WORK TO BE COMPLETED: Set down all the lines below, each one exactly as shown.

===== RECORDED DATA

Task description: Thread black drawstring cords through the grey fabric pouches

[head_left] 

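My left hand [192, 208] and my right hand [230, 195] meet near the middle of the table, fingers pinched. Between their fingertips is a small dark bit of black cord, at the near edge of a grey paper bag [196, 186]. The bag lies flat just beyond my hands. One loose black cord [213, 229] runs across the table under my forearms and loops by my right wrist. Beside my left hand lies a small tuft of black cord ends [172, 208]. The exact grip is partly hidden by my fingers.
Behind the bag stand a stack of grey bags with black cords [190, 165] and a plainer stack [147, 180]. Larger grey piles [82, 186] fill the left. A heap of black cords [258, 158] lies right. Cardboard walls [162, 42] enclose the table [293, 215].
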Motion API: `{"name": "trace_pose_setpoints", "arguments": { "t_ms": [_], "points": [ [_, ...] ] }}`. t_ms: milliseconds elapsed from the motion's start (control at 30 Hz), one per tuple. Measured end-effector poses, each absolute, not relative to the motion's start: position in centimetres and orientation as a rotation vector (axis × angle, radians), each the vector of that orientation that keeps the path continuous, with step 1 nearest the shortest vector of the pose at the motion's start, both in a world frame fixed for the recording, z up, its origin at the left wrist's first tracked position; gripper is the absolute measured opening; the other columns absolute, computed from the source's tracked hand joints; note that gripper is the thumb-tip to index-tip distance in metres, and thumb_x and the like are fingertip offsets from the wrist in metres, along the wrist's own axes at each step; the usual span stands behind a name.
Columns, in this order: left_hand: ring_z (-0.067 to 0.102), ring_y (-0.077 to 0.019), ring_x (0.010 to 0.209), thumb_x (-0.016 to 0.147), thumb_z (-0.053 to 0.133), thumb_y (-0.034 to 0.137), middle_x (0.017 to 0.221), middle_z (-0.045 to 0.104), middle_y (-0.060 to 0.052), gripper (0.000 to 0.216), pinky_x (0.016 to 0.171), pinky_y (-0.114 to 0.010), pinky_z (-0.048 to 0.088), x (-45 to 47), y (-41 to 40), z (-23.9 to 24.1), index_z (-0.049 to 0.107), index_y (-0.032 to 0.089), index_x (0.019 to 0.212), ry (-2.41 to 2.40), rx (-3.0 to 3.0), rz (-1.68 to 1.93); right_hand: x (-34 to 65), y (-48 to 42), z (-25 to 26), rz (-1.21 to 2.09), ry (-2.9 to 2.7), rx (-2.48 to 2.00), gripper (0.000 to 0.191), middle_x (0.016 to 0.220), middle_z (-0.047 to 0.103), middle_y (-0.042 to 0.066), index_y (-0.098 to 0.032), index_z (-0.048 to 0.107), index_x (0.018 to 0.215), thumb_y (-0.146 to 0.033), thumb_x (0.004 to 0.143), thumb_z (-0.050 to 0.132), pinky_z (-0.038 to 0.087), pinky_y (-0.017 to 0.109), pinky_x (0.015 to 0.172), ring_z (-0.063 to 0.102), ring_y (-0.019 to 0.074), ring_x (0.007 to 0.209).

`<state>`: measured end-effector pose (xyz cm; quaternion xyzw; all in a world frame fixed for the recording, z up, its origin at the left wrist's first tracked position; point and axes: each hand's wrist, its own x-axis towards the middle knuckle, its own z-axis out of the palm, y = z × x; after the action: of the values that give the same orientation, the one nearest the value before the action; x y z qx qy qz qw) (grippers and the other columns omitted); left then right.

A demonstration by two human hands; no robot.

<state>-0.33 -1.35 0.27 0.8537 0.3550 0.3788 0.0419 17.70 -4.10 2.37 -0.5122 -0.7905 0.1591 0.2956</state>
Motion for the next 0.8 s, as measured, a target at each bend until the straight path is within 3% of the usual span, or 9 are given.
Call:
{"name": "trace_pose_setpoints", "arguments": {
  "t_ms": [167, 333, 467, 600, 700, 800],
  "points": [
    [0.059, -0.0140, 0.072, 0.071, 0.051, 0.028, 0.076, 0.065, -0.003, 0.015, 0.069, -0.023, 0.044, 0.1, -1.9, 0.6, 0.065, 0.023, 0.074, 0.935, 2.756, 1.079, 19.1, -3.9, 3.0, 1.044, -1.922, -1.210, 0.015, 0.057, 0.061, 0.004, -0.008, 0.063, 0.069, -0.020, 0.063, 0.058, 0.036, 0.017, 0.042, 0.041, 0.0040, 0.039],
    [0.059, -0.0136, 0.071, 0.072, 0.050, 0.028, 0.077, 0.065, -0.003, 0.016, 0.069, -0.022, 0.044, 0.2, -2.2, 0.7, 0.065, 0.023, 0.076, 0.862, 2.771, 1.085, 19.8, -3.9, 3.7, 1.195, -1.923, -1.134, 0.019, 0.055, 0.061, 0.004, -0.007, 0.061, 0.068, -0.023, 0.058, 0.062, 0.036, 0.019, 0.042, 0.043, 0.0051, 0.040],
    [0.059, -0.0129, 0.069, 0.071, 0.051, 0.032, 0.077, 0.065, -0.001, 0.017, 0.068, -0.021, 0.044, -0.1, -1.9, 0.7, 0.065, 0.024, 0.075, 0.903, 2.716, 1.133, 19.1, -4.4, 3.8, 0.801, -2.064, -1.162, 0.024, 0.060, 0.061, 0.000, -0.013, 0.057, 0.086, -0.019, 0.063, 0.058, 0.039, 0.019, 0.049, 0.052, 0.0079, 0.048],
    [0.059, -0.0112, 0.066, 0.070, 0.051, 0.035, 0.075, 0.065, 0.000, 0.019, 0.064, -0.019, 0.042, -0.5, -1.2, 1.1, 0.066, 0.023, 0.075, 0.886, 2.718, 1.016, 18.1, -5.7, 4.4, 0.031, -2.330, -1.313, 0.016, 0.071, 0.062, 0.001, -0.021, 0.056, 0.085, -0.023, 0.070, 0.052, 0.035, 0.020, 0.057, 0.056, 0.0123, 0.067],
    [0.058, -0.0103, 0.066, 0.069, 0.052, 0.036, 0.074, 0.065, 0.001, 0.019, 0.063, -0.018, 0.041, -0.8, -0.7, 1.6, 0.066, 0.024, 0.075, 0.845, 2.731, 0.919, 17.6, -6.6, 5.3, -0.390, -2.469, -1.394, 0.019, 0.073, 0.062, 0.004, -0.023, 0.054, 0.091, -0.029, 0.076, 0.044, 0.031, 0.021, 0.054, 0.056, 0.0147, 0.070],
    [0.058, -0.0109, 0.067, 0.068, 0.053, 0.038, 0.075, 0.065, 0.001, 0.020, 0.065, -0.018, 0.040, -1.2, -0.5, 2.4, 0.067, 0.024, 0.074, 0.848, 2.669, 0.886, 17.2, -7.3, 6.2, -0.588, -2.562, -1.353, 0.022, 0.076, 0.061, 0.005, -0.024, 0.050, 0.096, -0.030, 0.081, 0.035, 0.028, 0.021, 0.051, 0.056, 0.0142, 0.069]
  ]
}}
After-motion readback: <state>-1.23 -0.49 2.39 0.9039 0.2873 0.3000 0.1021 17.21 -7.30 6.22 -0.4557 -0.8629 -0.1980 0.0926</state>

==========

RESULT OF THE EXERCISE:
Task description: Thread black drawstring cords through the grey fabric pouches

[head_left] 

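My left hand [192, 208] and my right hand [230, 195] meet near the middle of the table, fingers pinched. Between their fingertips is a small dark bit of black cord, at the near edge of a grey paper bag [196, 186]. The bag lies flat just beyond my hands. One loose black cord [213, 229] runs across the table under my forearms and loops by my right wrist. Beside my left hand lies a small tuft of black cord ends [172, 208]. The exact grip is partly hidden by my fingers.
Behind the bag stand a stack of grey bags with black cords [190, 165] and a plainer stack [147, 180]. Larger grey piles [82, 186] fill the left. A heap of black cords [258, 158] lies right. Cardboard walls [162, 42] enclose the table [293, 215].
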Motion API: `{"name": "trace_pose_setpoints", "arguments": { "t_ms": [_], "points": [ [_, ...] ] }}`. t_ms: milliseconds elapsed from the motion's start (control at 30 Hz), one per tuple. Measured end-effector poses, each absolute, not relative to the motion's start: position in centimetres and orientation as a rotation vector (axis × angle, radians), each the vector of that orientation that keeps the path continuous, with step 1 nearest the shortest vector of the pose at the motion's start, both in a world frame fixed for the recording, z up, its origin at the left wrist's first tracked position; gripper is the absolute measured opening; the other columns absolute, computed from the source's tracked hand joints; note that gripper is the thumb-tip to index-tip distance in metres, and thumb_x and the like are fingertip offsets from the wrist in metres, along the wrist's own axes at each step; the usual span stands behind a name.
Columns, in this order: left_hand: ring_z (-0.067 to 0.102), ring_y (-0.077 to 0.019), ring_x (0.010 to 0.209), thumb_x (-0.016 to 0.147), thumb_z (-0.053 to 0.133), thumb_y (-0.034 to 0.137), middle_x (0.017 to 0.221), middle_z (-0.045 to 0.104), middle_y (-0.060 to 0.052), gripper (0.000 to 0.216), pinky_x (0.016 to 0.171), pinky_y (-0.114 to 0.010), pinky_z (-0.048 to 0.088), x (-45 to 47), y (-41 to 40), z (-23.9 to 24.1), index_z (-0.049 to 0.107), index_y (-0.032 to 0.089), index_x (0.019 to 0.212), ry (-2.41 to 2.40), rx (-3.0 to 3.0), rz (-1.68 to 1.93); right_hand: x (-34 to 65), y (-48 to 42), z (-25 to 26), rz (-1.21 to 2.09), ry (-2.9 to 2.7), rx (-2.48 to 2.00), gripper (0.000 to 0.191), middle_x (0.016 to 0.220), middle_z (-0.047 to 0.103), middle_y (-0.042 to 0.066), index_y (-0.098 to 0.032), index_z (-0.048 to 0.107), index_x (0.018 to 0.215), thumb_y (-0.146 to 0.033), thumb_x (0.004 to 0.143), thumb_z (-0.050 to 0.132), pinky_z (-0.038 to 0.087), pinky_y (-0.017 to 0.109), pinky_x (0.015 to 0.172), ring_z (-0.063 to 0.102), ring_y (-0.019 to 0.074), ring_x (0.007 to 0.209).

`<state>`: measured end-effector pose (xyz cm; quaternion xyzw; all in a world frame fixed for the recording, z up, its origin at the left wrist's first tracked position; point and axes: each hand's wrist, its own x-axis towards the middle knuckle, its own z-axis out of the palm, y = z × x; after the action: of the values that give the same orientation, the one nearest the value before the action; x y z qx qy qz qw) (grippers and the other columns omitted); left then right.

A demonstration by two human hands; no robot.

<state>-0.33 -1.35 0.27 0.8537 0.3550 0.3788 0.0419 17.70 -4.10 2.37 -0.5122 -0.7905 0.1591 0.2956</state>
Motion for the next 0.8 s, as measured, a target at each bend until the straight path is within 3% of the usual span, or 9 are given.
Call:
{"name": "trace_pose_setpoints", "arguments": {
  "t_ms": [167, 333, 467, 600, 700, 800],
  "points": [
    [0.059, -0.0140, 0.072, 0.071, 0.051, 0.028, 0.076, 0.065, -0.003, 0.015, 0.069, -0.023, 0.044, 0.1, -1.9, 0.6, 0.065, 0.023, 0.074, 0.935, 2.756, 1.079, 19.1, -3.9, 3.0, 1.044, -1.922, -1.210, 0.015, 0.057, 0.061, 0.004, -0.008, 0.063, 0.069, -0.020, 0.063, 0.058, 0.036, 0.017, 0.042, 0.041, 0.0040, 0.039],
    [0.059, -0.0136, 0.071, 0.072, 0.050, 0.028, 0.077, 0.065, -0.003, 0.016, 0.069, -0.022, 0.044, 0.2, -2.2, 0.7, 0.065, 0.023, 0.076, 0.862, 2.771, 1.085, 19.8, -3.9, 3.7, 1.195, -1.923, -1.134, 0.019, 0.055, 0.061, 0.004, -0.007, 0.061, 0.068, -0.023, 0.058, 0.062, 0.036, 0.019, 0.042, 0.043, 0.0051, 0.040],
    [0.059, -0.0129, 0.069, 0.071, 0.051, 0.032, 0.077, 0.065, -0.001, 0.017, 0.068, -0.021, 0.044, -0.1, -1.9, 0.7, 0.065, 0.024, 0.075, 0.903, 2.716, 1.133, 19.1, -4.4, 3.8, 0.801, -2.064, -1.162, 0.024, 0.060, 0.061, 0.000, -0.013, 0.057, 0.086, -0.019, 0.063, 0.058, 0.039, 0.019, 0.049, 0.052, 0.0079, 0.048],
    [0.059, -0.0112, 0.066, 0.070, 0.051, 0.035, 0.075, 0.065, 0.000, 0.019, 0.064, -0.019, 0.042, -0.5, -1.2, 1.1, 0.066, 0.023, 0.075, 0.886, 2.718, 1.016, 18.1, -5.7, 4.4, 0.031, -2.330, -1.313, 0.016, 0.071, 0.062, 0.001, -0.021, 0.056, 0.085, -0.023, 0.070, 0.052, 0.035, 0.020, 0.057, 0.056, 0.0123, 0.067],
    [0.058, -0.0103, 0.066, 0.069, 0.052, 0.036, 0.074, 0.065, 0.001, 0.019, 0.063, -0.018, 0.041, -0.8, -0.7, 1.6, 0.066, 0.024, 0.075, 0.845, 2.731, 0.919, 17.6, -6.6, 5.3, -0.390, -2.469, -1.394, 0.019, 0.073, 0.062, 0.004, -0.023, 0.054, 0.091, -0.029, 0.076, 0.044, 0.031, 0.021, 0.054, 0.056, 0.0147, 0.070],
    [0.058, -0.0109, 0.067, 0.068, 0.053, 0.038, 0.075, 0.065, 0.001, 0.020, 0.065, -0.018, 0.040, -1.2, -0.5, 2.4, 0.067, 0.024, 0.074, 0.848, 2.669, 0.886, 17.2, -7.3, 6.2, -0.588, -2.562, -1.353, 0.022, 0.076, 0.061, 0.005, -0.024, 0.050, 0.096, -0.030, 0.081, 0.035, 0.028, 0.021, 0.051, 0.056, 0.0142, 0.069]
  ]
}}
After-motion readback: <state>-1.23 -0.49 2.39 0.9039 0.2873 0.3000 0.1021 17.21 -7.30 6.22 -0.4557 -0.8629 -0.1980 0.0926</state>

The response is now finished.